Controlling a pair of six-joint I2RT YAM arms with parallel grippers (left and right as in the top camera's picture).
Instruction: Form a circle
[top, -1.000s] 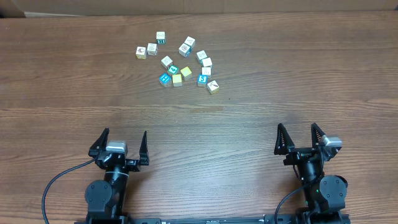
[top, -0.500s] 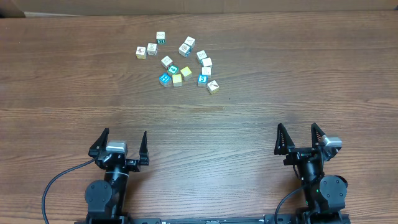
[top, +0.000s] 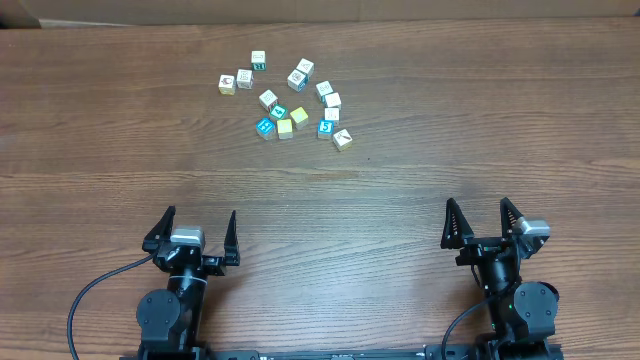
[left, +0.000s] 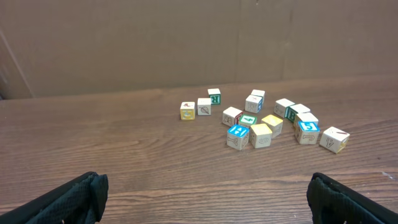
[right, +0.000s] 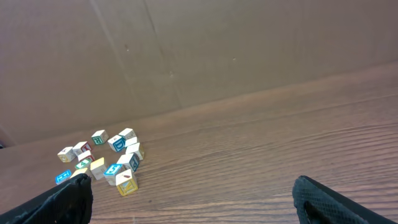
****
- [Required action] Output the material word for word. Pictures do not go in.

- [Result for this exercise]
Controlling a pair of six-joint I2RT YAM arms with parallel grippers (left and right as in the top camera's picture).
Instruction: Form a circle
[top, -1.000s] 
[top, -0.500s] 
[top, +0.000s] 
[left, +0.000s] 
[right, +0.000s] 

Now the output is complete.